A report on leaks in reflection

Eugene Burmako

unread,

Sep 22, 2012, 8:32:59 AM9/22/12

to scala-internals, martin....@epfl.ch, pa...@improving.org

Here's the list of top-level vals/vars/objects declared in
scala.reflect.internals and scala.reflect.runtime: https://gist.github.com/3760764.

Of those we have four things that are supposedly leaking:
1) Symbols.originalOwner (easy to fix => just don't track original
owners in reflection, because they are only used in GenASM/GenJVM)
2) Types.lubResults/glbResults (these are cleaned up by public lub/glb
functions, but there are non-public overloads of lub/glb, which don't
clean up the cache and are called by public stuff like <:< and
baseClasses)
3) Types.undoLog (only cleaned up in typer cleanup, which never
happens in reflection)
4) Types.uniques (we already discussed this one)

Toolboxes are currently leaking as well, but just a bit. Most caches
are cleaned up correctly, except for perRunCaches used in typeCheck.
perRunCaches are only flushed in Global.compileUnits, which isn't
called by typeCheck. That's a minor problem I think, since we can just
call perRunCaches.clear in typeCheck.

Would be great to hear your feedback.

Paul Phillips

unread,

Sep 22, 2012, 9:42:36 AM9/22/12

to Eugene Burmako, scala-internals, martin....@epfl.ch

On Sat, Sep 22, 2012 at 5:32 AM, Eugene Burmako <eugene....@epfl.ch> wrote:

Toolboxes are currently leaking as well, but just a bit. Most caches
are cleaned up correctly, except for perRunCaches used in typeCheck.
perRunCaches are only flushed in Global.compileUnits, which isn't
called by typeCheck. That's a minor problem I think, since we can just
call perRunCaches.clear in typeCheck.

I would use perRunCaches for all of these. uniques already does. perRunCaches lets you clear everything at once, in the same way, and makes it possible to track what's in all the caches - I have code which does a lot of that, including being signallable so you can get a dump of their current contents, but I never checked it in.

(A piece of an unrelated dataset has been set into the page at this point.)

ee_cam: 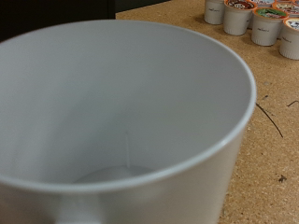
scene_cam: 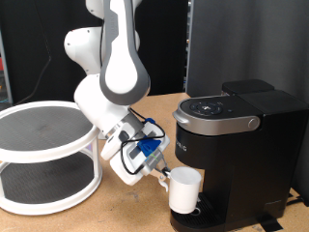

"Most caches are cleaned up correctly, except for perRunCaches" sounds a bit like "I can run faster than most people, except for those who have two legs." perRunCaches is a lot of caches.

Eugene Burmako

unread,

Sep 22, 2012, 10:15:30 AM9/22/12

to Paul Phillips, scala-internals, martin....@epfl.ch

Hehe, I wanted to say "most of the time caches are cleaned up correctly, except when perRunCaches are used in typeCheck".

But toolboxes are easy. To the contrast, we can't clean perRunCaches for reflection, because there's only a single run there.

Paul Phillips

unread,

Sep 22, 2012, 11:15:51 AM9/22/12

to Eugene Burmako, scala-internals, martin....@epfl.ch

On Sat, Sep 22, 2012 at 7:15 AM, Eugene Burmako <eugene....@epfl.ch> wrote:

But toolboxes are easy. To the contrast, we can't clean perRunCaches for reflection, because there's only a single run there.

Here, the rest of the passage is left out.